The lines below that include "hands" are to be found and copied.

#### [Source material]
________

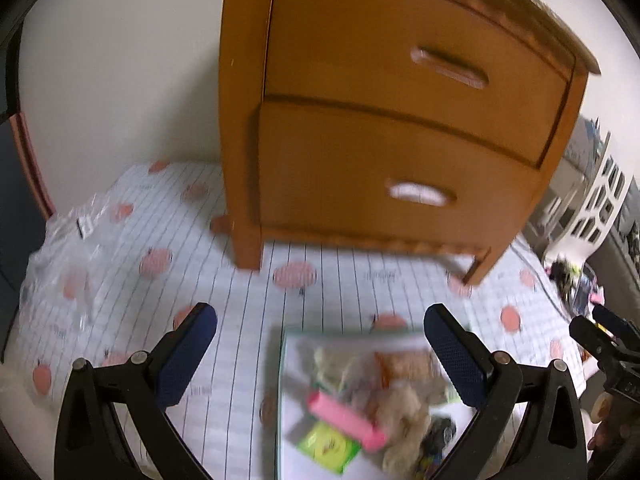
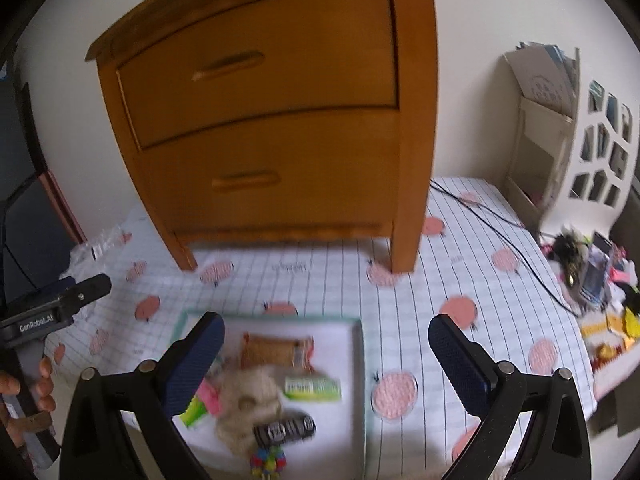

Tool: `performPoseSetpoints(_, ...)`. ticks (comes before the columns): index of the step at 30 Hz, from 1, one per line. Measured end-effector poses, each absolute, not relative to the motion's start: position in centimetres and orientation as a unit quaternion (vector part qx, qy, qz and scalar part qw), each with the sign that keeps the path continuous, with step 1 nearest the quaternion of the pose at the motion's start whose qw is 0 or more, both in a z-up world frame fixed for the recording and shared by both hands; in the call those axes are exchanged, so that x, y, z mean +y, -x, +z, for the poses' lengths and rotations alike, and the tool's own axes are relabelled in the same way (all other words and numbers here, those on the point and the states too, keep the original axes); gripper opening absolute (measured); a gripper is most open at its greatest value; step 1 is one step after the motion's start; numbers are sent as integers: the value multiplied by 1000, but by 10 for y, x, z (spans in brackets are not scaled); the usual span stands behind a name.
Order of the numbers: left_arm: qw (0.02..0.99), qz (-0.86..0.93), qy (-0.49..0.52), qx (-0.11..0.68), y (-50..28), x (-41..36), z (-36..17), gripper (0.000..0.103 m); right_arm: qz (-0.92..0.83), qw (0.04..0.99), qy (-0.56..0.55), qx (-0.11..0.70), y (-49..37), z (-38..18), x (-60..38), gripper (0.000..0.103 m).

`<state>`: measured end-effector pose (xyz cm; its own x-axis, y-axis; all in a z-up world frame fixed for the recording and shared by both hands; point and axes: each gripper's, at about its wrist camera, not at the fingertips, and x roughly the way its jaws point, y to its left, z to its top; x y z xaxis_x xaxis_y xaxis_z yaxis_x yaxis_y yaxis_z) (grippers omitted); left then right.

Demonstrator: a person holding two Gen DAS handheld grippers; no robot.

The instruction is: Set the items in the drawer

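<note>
A wooden nightstand [image 1: 392, 120] with two closed drawers stands on a white cloth [image 1: 240, 264] printed with grid lines and pink fruit. Below the nightstand, nearer the camera, lies a shallow white tray [image 1: 292, 364] holding blurred items: a pink bar [image 1: 344, 416], a green packet [image 1: 328, 446], a beige fluffy thing [image 1: 404, 408] and an orange-brown packet [image 1: 404, 364]. The left gripper [image 1: 320, 356] hangs over the tray with its blue-padded fingers [image 1: 186, 360] spread wide, nothing between them. Left of the nightstand sits crumpled clear plastic [image 1: 68, 256]. The right gripper [image 1: 608, 340] shows far to the nightstand's lower right.
</note>
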<state>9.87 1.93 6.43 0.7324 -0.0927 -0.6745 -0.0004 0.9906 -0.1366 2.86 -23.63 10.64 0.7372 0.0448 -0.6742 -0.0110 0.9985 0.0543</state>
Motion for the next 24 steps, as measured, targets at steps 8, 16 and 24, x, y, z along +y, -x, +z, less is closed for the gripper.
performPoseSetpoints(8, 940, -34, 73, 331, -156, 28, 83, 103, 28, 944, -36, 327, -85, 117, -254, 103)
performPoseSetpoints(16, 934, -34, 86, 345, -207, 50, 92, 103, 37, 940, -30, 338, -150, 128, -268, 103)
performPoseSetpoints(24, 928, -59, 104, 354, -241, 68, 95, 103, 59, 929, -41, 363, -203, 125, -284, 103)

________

#### [Answer to this task]
Tool: `performPoseSetpoints(_, ...)`. ticks (comes before the columns): index of the step at 30 Hz, from 1, one per line. Measured end-effector poses, each absolute, not relative to the motion's start: position in centimetres and orientation as a unit quaternion (vector part qx, qy, qz and scalar part qw), each with the sign that keeps the path continuous, with step 1 nearest the quaternion of the pose at the motion's start whose qw is 0 or more, both in a z-up world frame fixed for the recording and shared by both hands; in the call those axes are exchanged, so that x, y, z mean +y, -x, +z, for the poses' lengths and rotations alike, and the tool's own axes are relabelled in the same way (all other words and numbers here, those on the point and the states too, keep the original axes); gripper opening absolute (measured); a gripper is most open at its greatest value; step 1 is one step after the motion's start; numbers are sent as integers: the value multiplied by 1000, but by 10 for y, x, z (spans in brackets are not scaled); the usual span stands behind a name.
`<state>`: measured end-effector pose (xyz cm; its own x-axis, y-axis; all in a z-up world frame fixed for the recording and shared by both hands; point and axes: each gripper's, at about its wrist camera, not at the fingertips, and x roughly the way its jaws point, y to its left, z to its top; x y z xaxis_x xaxis_y xaxis_z yaxis_x yaxis_y yaxis_z) (grippers omitted); left then right.

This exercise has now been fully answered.